Sliwa starts of her article describing excuses and what they entail. She explains that they are a commonplace and they are how we practice holding each other accountable and morally responsible in our daily lives. Sliwa sets out to develop a unified account of excuses, this includes learning what they are and what they do.

Sliwa first looks at the Obligation Account and explains that it says, “excuses can render blame inappropriate in virtue of showing that although it may look like we have violated a particular moral norm, we have not in fact done so (Sliwa, 3).” This account is defended by Wallace who believes excuses show that the agent didn’t really violate the moral obligations people accept after all. This means that it gives people a reason to not hold other accountable for blame when the excusing conditions are present.

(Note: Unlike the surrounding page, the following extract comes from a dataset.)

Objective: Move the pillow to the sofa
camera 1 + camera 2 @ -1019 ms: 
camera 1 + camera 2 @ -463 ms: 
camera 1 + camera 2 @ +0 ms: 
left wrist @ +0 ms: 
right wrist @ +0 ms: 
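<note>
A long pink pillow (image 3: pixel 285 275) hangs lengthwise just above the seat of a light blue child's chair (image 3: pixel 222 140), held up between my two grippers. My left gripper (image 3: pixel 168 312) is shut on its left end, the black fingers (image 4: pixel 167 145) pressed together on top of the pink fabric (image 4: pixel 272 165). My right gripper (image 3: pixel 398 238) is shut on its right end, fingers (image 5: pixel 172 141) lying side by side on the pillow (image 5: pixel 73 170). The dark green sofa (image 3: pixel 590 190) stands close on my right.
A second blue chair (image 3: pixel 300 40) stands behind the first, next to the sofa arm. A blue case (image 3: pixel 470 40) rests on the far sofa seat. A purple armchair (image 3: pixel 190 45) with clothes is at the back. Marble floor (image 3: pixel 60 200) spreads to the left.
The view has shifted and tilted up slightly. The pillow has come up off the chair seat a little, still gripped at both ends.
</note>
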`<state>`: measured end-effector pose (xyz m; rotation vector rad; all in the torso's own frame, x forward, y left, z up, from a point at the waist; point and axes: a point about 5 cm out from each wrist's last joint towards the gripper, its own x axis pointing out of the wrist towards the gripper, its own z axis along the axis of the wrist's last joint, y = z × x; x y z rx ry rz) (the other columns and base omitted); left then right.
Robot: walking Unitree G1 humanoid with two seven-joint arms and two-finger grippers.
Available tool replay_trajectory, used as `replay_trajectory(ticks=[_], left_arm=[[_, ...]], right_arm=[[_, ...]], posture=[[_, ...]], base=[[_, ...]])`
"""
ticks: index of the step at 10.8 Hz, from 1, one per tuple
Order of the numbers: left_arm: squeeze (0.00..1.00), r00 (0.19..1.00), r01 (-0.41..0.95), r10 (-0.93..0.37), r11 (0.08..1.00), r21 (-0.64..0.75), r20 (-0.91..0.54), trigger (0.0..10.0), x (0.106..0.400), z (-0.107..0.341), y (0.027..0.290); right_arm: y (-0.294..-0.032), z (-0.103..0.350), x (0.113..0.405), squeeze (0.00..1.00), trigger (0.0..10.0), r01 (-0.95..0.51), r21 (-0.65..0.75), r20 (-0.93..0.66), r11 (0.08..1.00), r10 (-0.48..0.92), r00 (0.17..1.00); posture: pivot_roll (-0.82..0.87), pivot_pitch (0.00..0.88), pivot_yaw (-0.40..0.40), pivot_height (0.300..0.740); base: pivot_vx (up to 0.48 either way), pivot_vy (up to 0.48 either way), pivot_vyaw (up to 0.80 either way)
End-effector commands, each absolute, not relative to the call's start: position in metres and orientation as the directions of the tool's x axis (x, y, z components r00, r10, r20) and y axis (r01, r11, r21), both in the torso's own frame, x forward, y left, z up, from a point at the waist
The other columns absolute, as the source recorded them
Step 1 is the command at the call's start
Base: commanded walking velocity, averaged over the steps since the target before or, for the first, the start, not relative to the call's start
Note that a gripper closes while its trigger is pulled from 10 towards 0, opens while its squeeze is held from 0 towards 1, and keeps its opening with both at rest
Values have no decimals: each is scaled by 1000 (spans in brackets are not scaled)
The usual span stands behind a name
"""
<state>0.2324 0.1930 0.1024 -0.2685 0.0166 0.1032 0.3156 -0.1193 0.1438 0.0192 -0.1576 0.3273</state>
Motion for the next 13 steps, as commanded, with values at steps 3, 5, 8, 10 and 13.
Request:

Later she explains the two major challenges to this account: one is to distinguish excuses from considerations that show than an agent did not act, and hence did not violate her obligations as a type of excuse, second is to give a principled distinction between excuses and justifications. She shows the difference by saying if a person choosing to do one thing over another thing or in order to avoid the other thing, then it is an excuse. However if given the circumstances it was genuinely permissible to make the chose that was made then the choice becomes justified.

The next account looked at by Sliwa is known as the Character Account. The Character Account states, “an objectively wrong action (or an action in some way out of order) is excused if it does not manifest some defect of character(Sliwa, 8).” This account improves on the Obligation account because it respects the distinction between excuses and justification, however the Character Account still has it’s own drawbacks such as being hard to nail details.